Indeed, poetry recitation introduces students to learning as something one can (and should) pursue for its own sake, rather than as a means to some other end, pushing back against a utilitarianism common in approaches to education.

Insofar as students see value in education, they often understand that value to be instrumental. Why go to school? So that you can learn the skills you need to get a good job, make good money, and make a name for yourself.

While education is of course useful, that mindset can rob students of the joy of doing something neither because it will get one ahead, nor as an escape from the rat race, but because it’s intrinsically worthwhile.

Reading and reciting poetry cultivates this joy.

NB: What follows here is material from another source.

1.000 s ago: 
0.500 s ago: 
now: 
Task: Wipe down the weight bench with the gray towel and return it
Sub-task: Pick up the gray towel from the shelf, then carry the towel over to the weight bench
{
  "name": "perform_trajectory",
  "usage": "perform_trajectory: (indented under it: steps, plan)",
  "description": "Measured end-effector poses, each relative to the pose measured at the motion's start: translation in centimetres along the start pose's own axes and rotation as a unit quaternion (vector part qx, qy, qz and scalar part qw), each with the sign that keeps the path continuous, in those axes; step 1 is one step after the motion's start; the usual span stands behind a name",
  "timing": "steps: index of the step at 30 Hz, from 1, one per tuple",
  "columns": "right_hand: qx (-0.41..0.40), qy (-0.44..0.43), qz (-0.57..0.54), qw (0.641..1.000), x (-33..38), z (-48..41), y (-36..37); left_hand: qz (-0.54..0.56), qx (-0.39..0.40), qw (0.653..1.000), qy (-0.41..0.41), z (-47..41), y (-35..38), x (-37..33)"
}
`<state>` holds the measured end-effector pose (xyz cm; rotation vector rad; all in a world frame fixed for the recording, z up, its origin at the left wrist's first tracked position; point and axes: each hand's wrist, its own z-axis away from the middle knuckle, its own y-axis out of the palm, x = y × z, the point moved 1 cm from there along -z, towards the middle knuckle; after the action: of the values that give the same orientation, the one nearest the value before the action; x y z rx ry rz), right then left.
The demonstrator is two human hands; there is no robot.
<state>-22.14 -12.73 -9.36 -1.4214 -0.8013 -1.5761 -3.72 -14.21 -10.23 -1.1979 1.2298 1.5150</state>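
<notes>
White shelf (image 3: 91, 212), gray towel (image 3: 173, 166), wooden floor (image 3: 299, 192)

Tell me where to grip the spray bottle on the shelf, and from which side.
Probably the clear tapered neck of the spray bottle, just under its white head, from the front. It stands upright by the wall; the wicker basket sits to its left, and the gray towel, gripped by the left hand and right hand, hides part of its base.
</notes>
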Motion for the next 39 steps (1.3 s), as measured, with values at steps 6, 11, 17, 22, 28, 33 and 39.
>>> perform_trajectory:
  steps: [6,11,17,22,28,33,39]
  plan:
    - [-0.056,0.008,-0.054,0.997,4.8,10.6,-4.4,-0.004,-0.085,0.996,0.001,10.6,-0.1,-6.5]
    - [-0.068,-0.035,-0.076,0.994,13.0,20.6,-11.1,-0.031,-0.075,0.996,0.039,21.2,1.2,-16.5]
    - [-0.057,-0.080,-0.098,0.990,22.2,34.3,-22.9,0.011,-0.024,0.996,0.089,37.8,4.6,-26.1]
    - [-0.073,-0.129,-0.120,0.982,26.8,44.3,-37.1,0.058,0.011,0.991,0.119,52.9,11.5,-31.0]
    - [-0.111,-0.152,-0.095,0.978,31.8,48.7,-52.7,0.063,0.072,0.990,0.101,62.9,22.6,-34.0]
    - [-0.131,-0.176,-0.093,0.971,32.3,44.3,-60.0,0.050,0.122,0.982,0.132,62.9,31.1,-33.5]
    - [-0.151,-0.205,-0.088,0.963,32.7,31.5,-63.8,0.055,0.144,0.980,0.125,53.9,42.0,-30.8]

Though far from useless—great poems enrich vocabulary, and performance sharpens public speaking skills—poetry nevertheless presents itself primarily as something lovely, and only incidentally as something useful. In this, it imitates leisure, which restores us for work only when we seek it for its own sake.

In a 1780 letter to his 12-year-old son, John Adams counseled John Quincy Adams to prioritize his study of Latin oratory and Greek poetry above more “useful sciences,” which he could attain thereafter. The elder Adams no doubt knew from experience the importance of learning how to be at leisure early, before high office demands the bulk of one’s time.

Georgia and Arkansas seem to have taken a page out of the second president’s book in carving out for students space for the contemplation, festivity, and beauty of poetry among the more useful sciences.

Let’s hope other states follow suit.